**PROBLEM DETAILS**
Beginning with the line that contains "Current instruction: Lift", copy each remaining line of the data below exactly.

====== SUPPLIED MATERIAL

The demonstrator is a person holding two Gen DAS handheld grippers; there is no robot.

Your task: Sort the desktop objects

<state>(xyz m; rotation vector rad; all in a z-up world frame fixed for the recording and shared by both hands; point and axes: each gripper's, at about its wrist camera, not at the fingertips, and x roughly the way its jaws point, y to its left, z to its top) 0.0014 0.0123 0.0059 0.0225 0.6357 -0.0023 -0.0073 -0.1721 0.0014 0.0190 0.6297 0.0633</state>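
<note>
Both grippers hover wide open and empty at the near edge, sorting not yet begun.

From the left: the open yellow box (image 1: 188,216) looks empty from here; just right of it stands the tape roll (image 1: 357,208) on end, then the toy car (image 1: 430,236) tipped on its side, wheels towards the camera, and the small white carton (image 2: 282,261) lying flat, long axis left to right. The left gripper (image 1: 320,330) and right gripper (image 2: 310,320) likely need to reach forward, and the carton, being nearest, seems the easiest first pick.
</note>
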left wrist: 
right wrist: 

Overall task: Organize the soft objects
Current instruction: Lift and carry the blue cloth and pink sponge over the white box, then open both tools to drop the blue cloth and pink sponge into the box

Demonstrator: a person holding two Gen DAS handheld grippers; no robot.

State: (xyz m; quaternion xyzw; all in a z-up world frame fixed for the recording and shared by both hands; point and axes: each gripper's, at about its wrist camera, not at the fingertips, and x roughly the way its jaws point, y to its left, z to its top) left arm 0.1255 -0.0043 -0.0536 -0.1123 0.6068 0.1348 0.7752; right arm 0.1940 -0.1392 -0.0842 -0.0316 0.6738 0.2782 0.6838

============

**WRITTEN SOLUTION**
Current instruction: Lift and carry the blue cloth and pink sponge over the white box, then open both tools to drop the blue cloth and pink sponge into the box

Demonstrator: a person holding two Gen DAS handheld grippers; no robot.

State: (xyz m; quaternion xyzw; all in a z-up world frame fixed for the recording and shared by both hands; point and axes: each gripper's, at about its wrist camera, not at the fingertips, and x roughly the way its jaws point, y to its left, z to its top) left arm 0.1255 -0.0043 -0.0536 -0.1123 0.6068 0.1348 0.7752; right arm 0.1940 -0.1392 -0.0842 -0.0316 0.6738 0.2782 0.6838

This completes the output for the exercise.